America's elites have made "nationalism" a dirty word, equating it with racism, fascism, and right-wing fanaticism. And they have attempted to ban Christianity from the public square in the United States as part of a broader effort to undermine civic virtue among the citizenry by normalizing practices previously considered deviant (what Daniel Patrick Moynihan labeled "defining deviancy down") and promoting a "woke" agenda (e.g., Critical Race Theory, the sexualization of young children) that undermines traditional beliefs and customs.

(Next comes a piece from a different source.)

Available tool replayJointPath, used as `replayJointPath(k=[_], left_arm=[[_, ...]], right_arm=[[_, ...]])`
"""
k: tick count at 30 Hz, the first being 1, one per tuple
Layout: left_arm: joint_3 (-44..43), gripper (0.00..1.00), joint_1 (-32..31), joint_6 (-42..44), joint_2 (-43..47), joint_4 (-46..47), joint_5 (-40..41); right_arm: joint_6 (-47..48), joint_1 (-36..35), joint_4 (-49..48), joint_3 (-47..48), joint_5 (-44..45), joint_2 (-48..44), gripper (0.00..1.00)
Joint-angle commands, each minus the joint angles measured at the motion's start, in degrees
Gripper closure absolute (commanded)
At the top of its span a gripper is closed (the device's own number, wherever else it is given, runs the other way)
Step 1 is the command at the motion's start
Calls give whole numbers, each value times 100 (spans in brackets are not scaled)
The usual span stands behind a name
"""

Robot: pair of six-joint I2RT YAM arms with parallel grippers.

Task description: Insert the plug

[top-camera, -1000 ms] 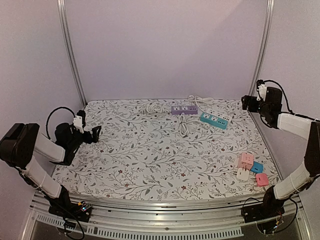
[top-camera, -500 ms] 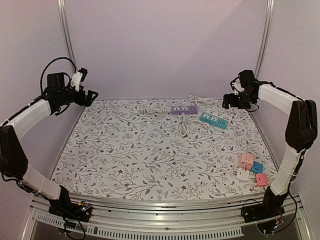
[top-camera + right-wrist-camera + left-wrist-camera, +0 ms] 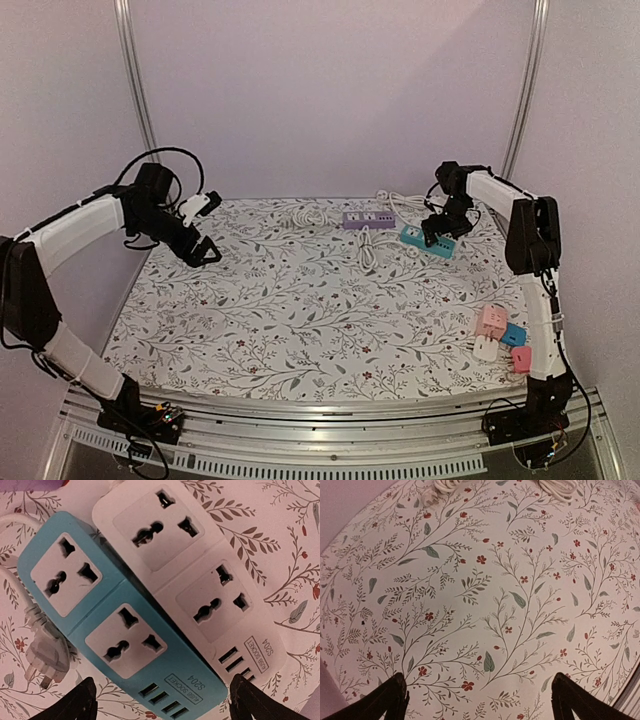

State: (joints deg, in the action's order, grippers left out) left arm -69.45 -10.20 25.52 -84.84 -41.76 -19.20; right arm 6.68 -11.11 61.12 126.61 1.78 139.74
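Observation:
My right gripper (image 3: 437,232) hangs open just above the teal power strip (image 3: 428,241) at the back right of the table. In the right wrist view the teal power strip (image 3: 115,625) lies side by side with a white power strip (image 3: 200,585), and both show empty sockets. A white plug (image 3: 45,662) on its cable lies on the cloth beside the teal strip's left end. The right gripper (image 3: 161,700) has nothing between its fingertips. My left gripper (image 3: 205,250) is open and empty over the table's left side, and the left wrist view shows the left gripper (image 3: 479,695) above bare floral cloth.
A purple power strip (image 3: 368,219) lies at the back centre with white cables (image 3: 310,213) coiled around it. Several small pink, blue and white adapters (image 3: 503,338) sit at the front right. Metal frame posts (image 3: 140,110) stand at the back corners.
The left arm has swung from the back left corner down over the table's left side. The right arm has moved left and down onto the teal strip.

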Motion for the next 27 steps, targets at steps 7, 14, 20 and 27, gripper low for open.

In The Decline and Fall of the Roman Empire, Edward Gibbon ruminated on the "latent causes of decay and corruption" in Rome. He noted the introduction by the ruling elites of "a slow and secret poison into the vitals of the empire." "The minds of men were gradually reduced," he wrote, and "the fire of genius was extinguished, and even the military spirit evaporated." The corrosive effects on the citizenry manifested themselves in the collapse of "public courage" and the diminished "love of independence" and "sense of national honor." "A cloud of critics, of compilers, of commentators," Gibbon lamented, "darkened the face of learning, and the decline of genius was soon followed by the corruption of taste." A "degeneracy" set in among the Roman elites and spread to the citizens, which "debased their sentiments, enervated their courage, and depressed their talents." The result, Gibbon wrote, was that Rome was "peopled by a race of pygmies" when the barbarians from the north swept in to conquer.
America's elite class is leading us down the path of Rome. Hopefully, it's not too late to change course.
Image via Max Pixel.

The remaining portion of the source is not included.